The vibe is middle-school cafeteria: Barbara Rydlander, wearing a fleece purple hat with turtles, tells me from the water that “you have to have the mind of a 12-year old to enjoy it,” owing to “groaners,” which include puns and good-natured teasing. In a group photo, a woman in a teal bathing suit spreads her legs at the camera and is met with a chorus of giggles.
But below the surface, the class— and its teacher— is a lifeline to the seniors, many of whom live alone, have lost their life partners, struggle with chronic pain, or have recently gone through a major operation. Chadly has even taken groups on guided trips to Morocco, which a swimmer named Chuck Herndon called “the trip of a lifetime.” The class ends early and the swimmers stand in a circle, reading aloud letters they’ve written to Chadly. Many thank him for saving their lives.
The day seems like the embodiment of Chadly’s life philosophy, summarized in a favorite parable of his. “If you go to a big mountain, there is an echo, and you say, ‘I love you,’ you hear back, ‘I love you.’ If you say, ‘I hate you,’ you hear back, ‘I hate you,’” Chadly says. “People are like mountains. You say ‘I love you,’ they love you back. It’s simple.” On his last day, the love echoes.
Without him, everyone is worried the pool will fall apart, and even if it doesn’t, it will never be the same. “We’re all afraid of what him leaving will do,” Chow says. Pete Ross, a Masters swimmer, advises Moreno, the next coach, not to try to fill his shoes: “You’re not going to be Yassir. So be you.”
An empty pool

Rumor has it there will be a petition for him to come back after six months, but Chadly, who says he will become a “nurse” in his retirement, taking care of his wife after an imminent knee replacement surgery, has no plans to return — in his official capacity, at least. “It’s hard for my heart to leave,” he tells me.
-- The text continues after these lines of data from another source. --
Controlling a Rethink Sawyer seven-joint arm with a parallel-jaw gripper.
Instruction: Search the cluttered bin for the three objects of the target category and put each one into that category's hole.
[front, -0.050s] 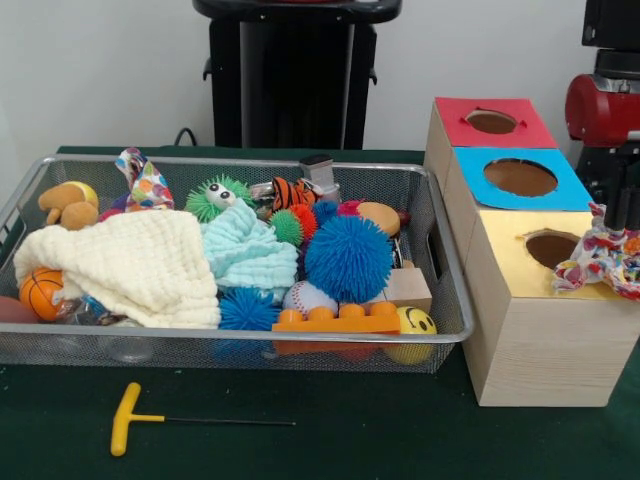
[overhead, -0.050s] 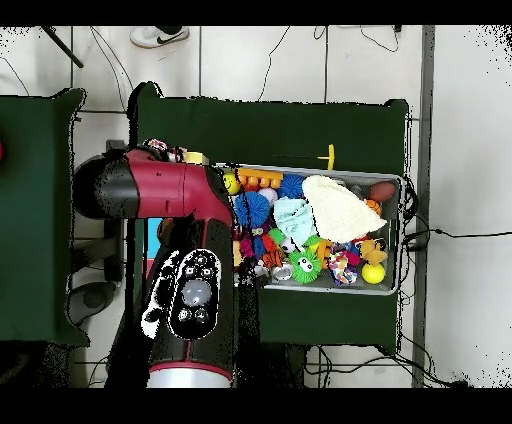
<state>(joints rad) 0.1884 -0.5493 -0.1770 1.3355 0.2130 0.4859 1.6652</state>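
Note:
My gripper (front, -0.050s: 607, 232) hangs at the far right, just right of the gold box's hole (front, -0.050s: 551, 248). It is shut on a colourful patterned cloth (front, -0.050s: 598, 262) that droops over the gold box top (front, -0.050s: 500, 262). In the wire bin (front, -0.050s: 250, 340) lie a cream knitted cloth (front, -0.050s: 130, 265), a pale teal cloth (front, -0.050s: 245, 250) and another patterned cloth (front, -0.050s: 145, 182). From overhead the red arm (overhead, -0.050s: 170, 190) hides the boxes. Only a bit of the held cloth (overhead, -0.050s: 163, 152) shows there, with the cream cloth (overhead, -0.050s: 340, 208) and the teal cloth (overhead, -0.050s: 293, 218).
Behind the gold box stand a blue-topped box (front, -0.050s: 520, 177) and a red-topped box (front, -0.050s: 491, 121), each with a hole. The bin also holds a blue spiky ball (front, -0.050s: 348, 258), an orange brick (front, -0.050s: 335, 320), balls and plush toys. A yellow-handled tool (front, -0.050s: 128, 418) lies in front of the bin.

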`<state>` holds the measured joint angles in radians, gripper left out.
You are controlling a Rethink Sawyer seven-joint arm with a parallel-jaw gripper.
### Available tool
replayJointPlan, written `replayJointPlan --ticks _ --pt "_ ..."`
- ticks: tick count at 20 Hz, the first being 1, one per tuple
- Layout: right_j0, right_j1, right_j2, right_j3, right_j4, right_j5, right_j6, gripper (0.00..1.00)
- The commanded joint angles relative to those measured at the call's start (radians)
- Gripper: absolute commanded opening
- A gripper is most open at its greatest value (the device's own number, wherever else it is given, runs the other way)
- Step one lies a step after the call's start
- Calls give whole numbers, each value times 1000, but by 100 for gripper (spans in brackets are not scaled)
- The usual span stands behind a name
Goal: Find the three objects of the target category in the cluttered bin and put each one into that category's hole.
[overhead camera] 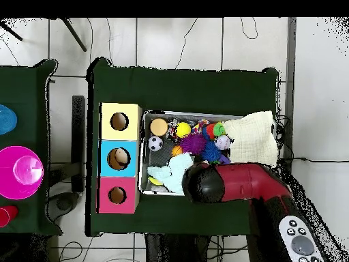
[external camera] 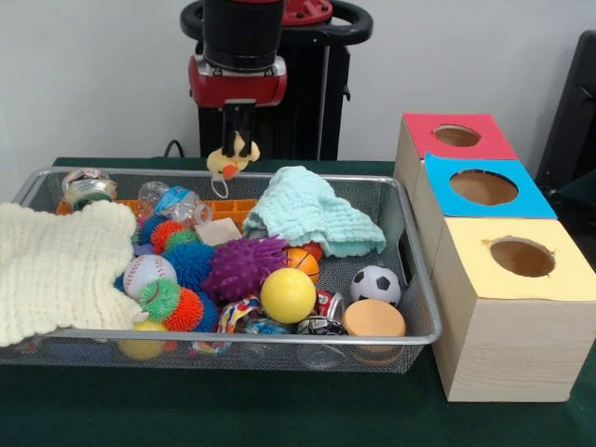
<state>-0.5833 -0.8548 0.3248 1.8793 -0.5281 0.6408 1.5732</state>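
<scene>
Bin (external camera: pixel 410 337), near left, cluttered. Gripper (external camera: pixel 234 149) at far rim, clenched on yellow duck toy (external camera: pixel 230 160), raised. Red-faced hole (external camera: pixel 457 136) far right. Risk: shallow pinch, duck drops in transit.

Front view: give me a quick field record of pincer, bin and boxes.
pincer: shut on a small yellow duck toy, raised above the far rim of the bin
bin: silver wire mesh, on the green table, full of clutter
cloths: cream cloth draped over one end, mint cloth near the other
balls on top: yellow ball, purple spiky ball, soccer ball, baseball
boxes: red hole farthest, blue hole middle, yellow hole nearest
</scene>
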Motion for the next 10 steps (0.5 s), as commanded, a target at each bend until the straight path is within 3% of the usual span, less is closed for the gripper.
replayJointPlan --ticks 1,10 --pt "38 -36 45 42 63 115 13 0" --pt "83 -62 20 70 109 111 51 0"
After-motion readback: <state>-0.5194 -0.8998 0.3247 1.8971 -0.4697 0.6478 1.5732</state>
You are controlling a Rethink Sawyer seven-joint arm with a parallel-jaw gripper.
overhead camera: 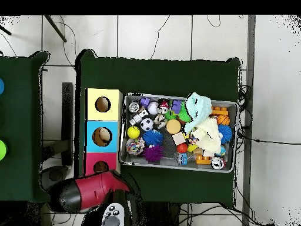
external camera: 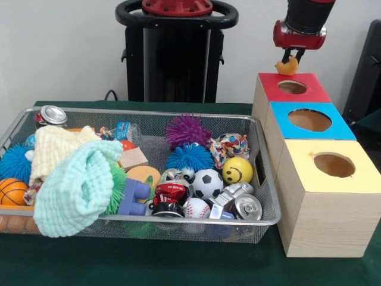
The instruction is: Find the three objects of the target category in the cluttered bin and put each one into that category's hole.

Chadly’s last day is over by noon. He has to rush home to make it in time for a virtual sermon that his wife, Khadijah, broadcasts on Facebook Live. He stops in the staff room at West Campus Pool to say goodbye, advising Rachelle Fugitt-Schneider, the new supervisor taking over senior exercise, on how she might approach the class. “I don’t have any stories,” she complains. No, you don’t have to tell stories, he tells her. When there’s a break, tell them something personal, he suggests.
After Chadly hands them his key, he starts fishing around in a gift bag, looking for his badge. Fugitt-Schneider tells him that they found a large hole in the back of the fence at King Pool, big enough for the neighbors to come in through. Maybe you can come in through the fence, she jokes.
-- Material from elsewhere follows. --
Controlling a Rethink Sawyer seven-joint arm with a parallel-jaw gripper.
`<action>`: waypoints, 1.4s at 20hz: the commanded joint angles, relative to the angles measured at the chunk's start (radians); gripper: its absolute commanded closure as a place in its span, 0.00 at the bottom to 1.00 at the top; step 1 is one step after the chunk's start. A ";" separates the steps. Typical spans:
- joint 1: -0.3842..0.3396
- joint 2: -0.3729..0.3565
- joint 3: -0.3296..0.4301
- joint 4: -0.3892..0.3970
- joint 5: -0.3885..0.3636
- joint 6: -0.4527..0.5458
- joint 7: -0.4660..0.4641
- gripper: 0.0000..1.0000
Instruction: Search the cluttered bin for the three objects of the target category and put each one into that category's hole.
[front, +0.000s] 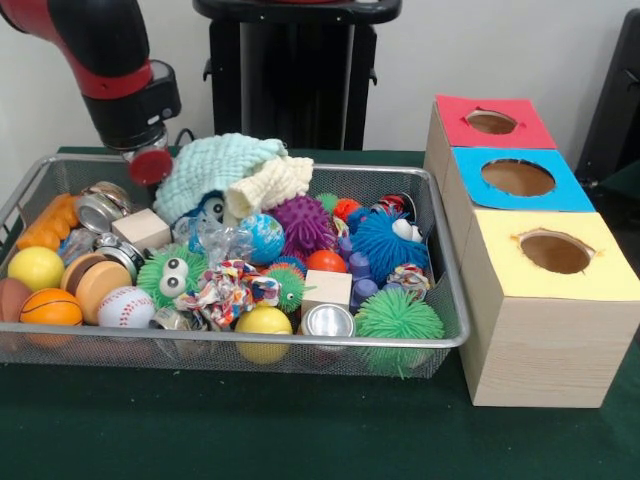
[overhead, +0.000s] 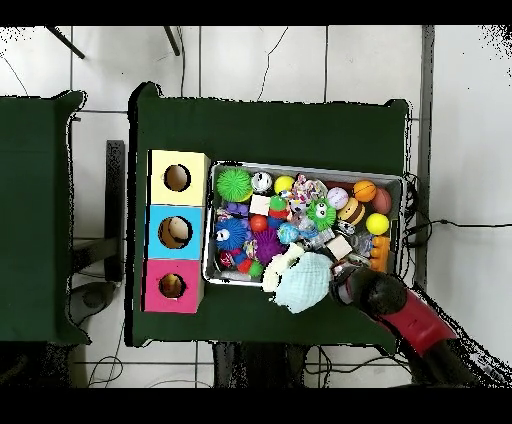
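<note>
Green cloth on the counter (front: 200, 430) fills your lower frame, under the wire bin (front: 440, 335) packed with balls, cans and blocks. Nothing suggests sorting has begun; all three picks look left. Your gripper (front: 150, 165) hovers upper left by the mint cloth (front: 215, 165); its opening can't be told. Boxes (front: 545, 300) wait right; tiled floor (overhead: 270, 60) surrounds.

A wire bin (front: 448, 300) fills the left and centre of the front view, resting on the surface (front: 300, 430). A row of three boxes with holes (front: 520, 180) stands just right of it. In the bin, folded cloths (front: 215, 170) lie at the back, upper centre. A baseball (front: 125, 307) sits at lower left, a basketball (front: 50, 307) left of it, and a can (front: 327, 320) at the front centre.
</note>
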 joint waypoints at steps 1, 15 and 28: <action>0.064 0.035 0.079 0.033 0.008 -0.100 0.125 1.00; 0.089 -0.043 0.120 0.156 0.085 -0.111 0.175 1.00; -0.018 -0.074 0.066 0.073 0.011 -0.010 0.007 1.00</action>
Chadly can’t find the badge, and he starts to say that, maybe, he can just return it in a couple of weeks. After all, he’s not done swimming, his eye trained on one of the fast, middle lanes on the Masters team. “I’m quitting my job, but I’m not quitting swimming,” he says over and over again throughout the day.
“That’s the only thing HR wants,” the other supervisor says, referring to the badge.
Fugitt-Schneider reaches into his bag, pushing aside the flowers that the women have given him, and pulls out a lanyard with a picture of Chadly on it and a black whistle, joking that he had been trying to take it with him.
Over the weekend, something in the pump room at King Pool breaks. They can’t fix it in time, and the pool is closed for the day in what feels like a symbolic confirmation of the swimmers’ fears. Without Chadly, there is no pool. “Even inanimate objects miss me,” Chadly jokes.